I think it’s a hard problem at multiple levels [..] In the software industry, you’re used to dealing with very smart people. What they really need out of leadership is very simple. They need to know the game we’re playing and how to keep score.
The first one is about making sure everyone understands the company’s core competency and how we’re going to beat competitors. Most leaders get that right. But how you keep score is equally, if not more, important. Because if you don’t give people metrics, smart people will make up their own [..]
So if you have a company where everyone has their own ways of keeping score, you’ll get incessant fighting and arguments, and they’re not even arguing about what to do. They’re arguing about how to keep score. They’re arguing about what game we’re really playing. That’s all counterproductive.
Most people think that metrics are something you use to control employees. I take the complete opposite view. I think metrics are actually the way that you can harmonize a large number of people, whether it’s dozens or even thousands, so that when they’re on their own and making their own decisions, they can be empowered to make those decisions, because they know they’re aligned with the rest of the company.
I actually see that as a gift. People genuinely hate being micromanaged. They hate being second-guessed. If you, as a leader, can provide an environment where you can simply explain what your business is about, and give them a handful of measures to know how to evaluate things, all of a sudden hundreds of conversations will happen without you, with people reaching decisions that are better than the decisions that you would have come up with, because you don’t have their data and their expertise. I think that’s a great gift that leaders give their companies and organizations.

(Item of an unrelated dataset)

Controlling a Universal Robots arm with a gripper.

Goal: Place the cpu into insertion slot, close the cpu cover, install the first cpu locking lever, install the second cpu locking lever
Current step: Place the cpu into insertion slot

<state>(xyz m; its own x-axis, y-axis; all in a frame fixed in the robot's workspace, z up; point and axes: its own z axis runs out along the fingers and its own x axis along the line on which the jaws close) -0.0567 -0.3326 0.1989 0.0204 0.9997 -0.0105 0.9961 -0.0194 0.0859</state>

Everyone knows at Wealthfront that there are just a couple things that we have to do to make this business successful. I’ve got it down to two things — we have to acquire clients, and we have to delight them. And there are four metrics that the whole company tracks. They’re up on the wall, literally on a giant screen. And so you hear people debating different ideas, and they’ll say: “Well, wait, is this an idea to do A or is it to do B? How do we measure that?”